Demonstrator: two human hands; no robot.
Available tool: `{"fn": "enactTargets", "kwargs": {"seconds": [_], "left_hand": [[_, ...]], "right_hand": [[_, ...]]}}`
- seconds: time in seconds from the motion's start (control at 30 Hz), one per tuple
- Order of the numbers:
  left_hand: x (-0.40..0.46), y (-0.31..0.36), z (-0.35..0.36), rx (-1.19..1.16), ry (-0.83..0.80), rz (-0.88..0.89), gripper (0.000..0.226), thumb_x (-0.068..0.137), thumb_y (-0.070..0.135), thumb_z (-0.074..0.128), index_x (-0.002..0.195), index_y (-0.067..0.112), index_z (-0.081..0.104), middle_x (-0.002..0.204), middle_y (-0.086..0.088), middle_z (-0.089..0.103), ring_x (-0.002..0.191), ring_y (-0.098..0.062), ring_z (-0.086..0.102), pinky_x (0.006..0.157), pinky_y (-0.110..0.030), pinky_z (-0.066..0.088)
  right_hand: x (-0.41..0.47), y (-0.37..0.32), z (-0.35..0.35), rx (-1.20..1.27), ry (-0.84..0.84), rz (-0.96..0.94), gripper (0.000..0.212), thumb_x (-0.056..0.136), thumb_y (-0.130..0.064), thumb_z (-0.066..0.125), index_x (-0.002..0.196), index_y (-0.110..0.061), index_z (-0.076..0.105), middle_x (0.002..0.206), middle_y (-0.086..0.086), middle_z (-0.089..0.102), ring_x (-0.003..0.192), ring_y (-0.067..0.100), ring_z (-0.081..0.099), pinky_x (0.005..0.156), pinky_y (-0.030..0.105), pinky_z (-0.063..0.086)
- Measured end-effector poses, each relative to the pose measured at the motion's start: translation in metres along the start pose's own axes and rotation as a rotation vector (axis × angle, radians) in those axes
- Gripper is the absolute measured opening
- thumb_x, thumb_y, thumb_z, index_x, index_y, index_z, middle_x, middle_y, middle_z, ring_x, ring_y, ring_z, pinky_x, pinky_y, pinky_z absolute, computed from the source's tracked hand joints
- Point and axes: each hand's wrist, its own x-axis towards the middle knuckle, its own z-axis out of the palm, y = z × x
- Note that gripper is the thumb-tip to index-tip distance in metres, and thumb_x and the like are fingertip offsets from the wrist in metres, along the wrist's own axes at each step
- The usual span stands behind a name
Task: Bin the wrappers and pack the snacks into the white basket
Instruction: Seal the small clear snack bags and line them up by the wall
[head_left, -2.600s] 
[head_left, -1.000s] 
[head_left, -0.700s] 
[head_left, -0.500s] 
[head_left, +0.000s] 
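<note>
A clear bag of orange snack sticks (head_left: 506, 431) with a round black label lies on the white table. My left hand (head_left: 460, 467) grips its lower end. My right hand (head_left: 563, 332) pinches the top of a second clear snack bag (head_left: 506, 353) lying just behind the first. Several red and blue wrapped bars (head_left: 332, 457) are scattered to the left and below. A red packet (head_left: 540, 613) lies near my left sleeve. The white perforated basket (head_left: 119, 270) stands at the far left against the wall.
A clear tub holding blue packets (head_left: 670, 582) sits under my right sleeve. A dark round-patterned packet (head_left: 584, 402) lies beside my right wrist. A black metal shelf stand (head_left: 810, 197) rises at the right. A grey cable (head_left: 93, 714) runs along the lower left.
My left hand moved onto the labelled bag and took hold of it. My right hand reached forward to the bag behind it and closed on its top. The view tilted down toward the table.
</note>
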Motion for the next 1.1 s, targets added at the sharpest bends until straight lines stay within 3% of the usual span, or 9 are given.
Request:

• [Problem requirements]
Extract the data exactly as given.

• [Exercise output]
Demonstrator: two human hands; no robot.
Available tool: `{"fn": "enactTargets", "kwargs": {"seconds": [_], "left_hand": [[_, ...]], "right_hand": [[_, ...]]}}`
- seconds: time in seconds from the motion's start (control at 30 Hz), one per tuple
- Order of the numbers:
  left_hand: x (-0.40..0.46), y (-0.31..0.36), z (-0.35..0.36), rx (-1.19..1.16), ry (-0.83..0.80), rz (-0.88..0.89), gripper (0.000..0.226), thumb_x (-0.068..0.137), thumb_y (-0.070..0.135), thumb_z (-0.074..0.128), index_x (-0.002..0.195), index_y (-0.067..0.112), index_z (-0.081..0.104), middle_x (-0.002..0.204), middle_y (-0.086..0.088), middle_z (-0.089..0.103), ring_x (-0.002..0.191), ring_y (-0.098..0.062), ring_z (-0.086..0.102), pinky_x (0.006..0.157), pinky_y (-0.110..0.030), pinky_z (-0.066..0.088)
  right_hand: x (-0.41..0.47), y (-0.37..0.32), z (-0.35..0.35), rx (-1.20..1.27), ry (-0.84..0.84), rz (-0.96..0.94), gripper (0.000..0.212), thumb_x (-0.056..0.136), thumb_y (-0.130..0.064), thumb_z (-0.066..0.125), index_x (-0.002..0.196), index_y (-0.110..0.061), index_z (-0.076..0.105), middle_x (0.002..0.206), middle_y (-0.086..0.086), middle_z (-0.089..0.102), ring_x (-0.003..0.192), ring_y (-0.067..0.100), ring_z (-0.081..0.099), pinky_x (0.005..0.156), pinky_y (-0.030..0.105), pinky_z (-0.063..0.086)
- Measured end-effector poses, each relative to the pose measured at the motion's start: translation in metres along the start pose's own axes and rotation as a rotation vector (axis × angle, radians) in those axes
- Gripper is the absolute measured opening
- thumb_x, thumb_y, thumb_z, index_x, index_y, index_z, middle_x, middle_y, middle_z, ring_x, ring_y, ring_z, pinky_x, pinky_y, pinky_z absolute, computed from the source's tracked hand joints
- Point and axes: each hand's wrist, its own x-axis towards the middle knuckle, its own z-axis out of the palm, y = z × x
- Note that gripper is the thumb-tip to index-tip distance in metres, and thumb_x and the like are fingertip offsets from the wrist in metres, along the wrist's own axes at each step
- The usual span stands behind a name
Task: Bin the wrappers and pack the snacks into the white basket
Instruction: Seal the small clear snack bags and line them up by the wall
[head_left, -2.600s] 
[head_left, -1.000s] 
[head_left, -0.700s] 
[head_left, -0.500s] 
[head_left, +0.000s] 
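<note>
A clear bag of orange snack sticks (head_left: 506, 431) with a round black label lies on the white table. My left hand (head_left: 460, 467) grips its lower end. My right hand (head_left: 563, 332) pinches the top of a second clear snack bag (head_left: 506, 353) lying just behind the first. Several red and blue wrapped bars (head_left: 332, 457) are scattered to the left and below. A red packet (head_left: 540, 613) lies near my left sleeve. The white perforated basket (head_left: 119, 270) stands at the far left against the wall.
A clear tub holding blue packets (head_left: 670, 582) sits under my right sleeve. A dark round-patterned packet (head_left: 584, 402) lies beside my right wrist. A black metal shelf stand (head_left: 810, 197) rises at the right. A grey cable (head_left: 93, 714) runs along the lower left.
My left hand moved onto the labelled bag and took hold of it. My right hand reached forward to the bag behind it and closed on its top. The view tilted down toward the table.
</note>
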Motion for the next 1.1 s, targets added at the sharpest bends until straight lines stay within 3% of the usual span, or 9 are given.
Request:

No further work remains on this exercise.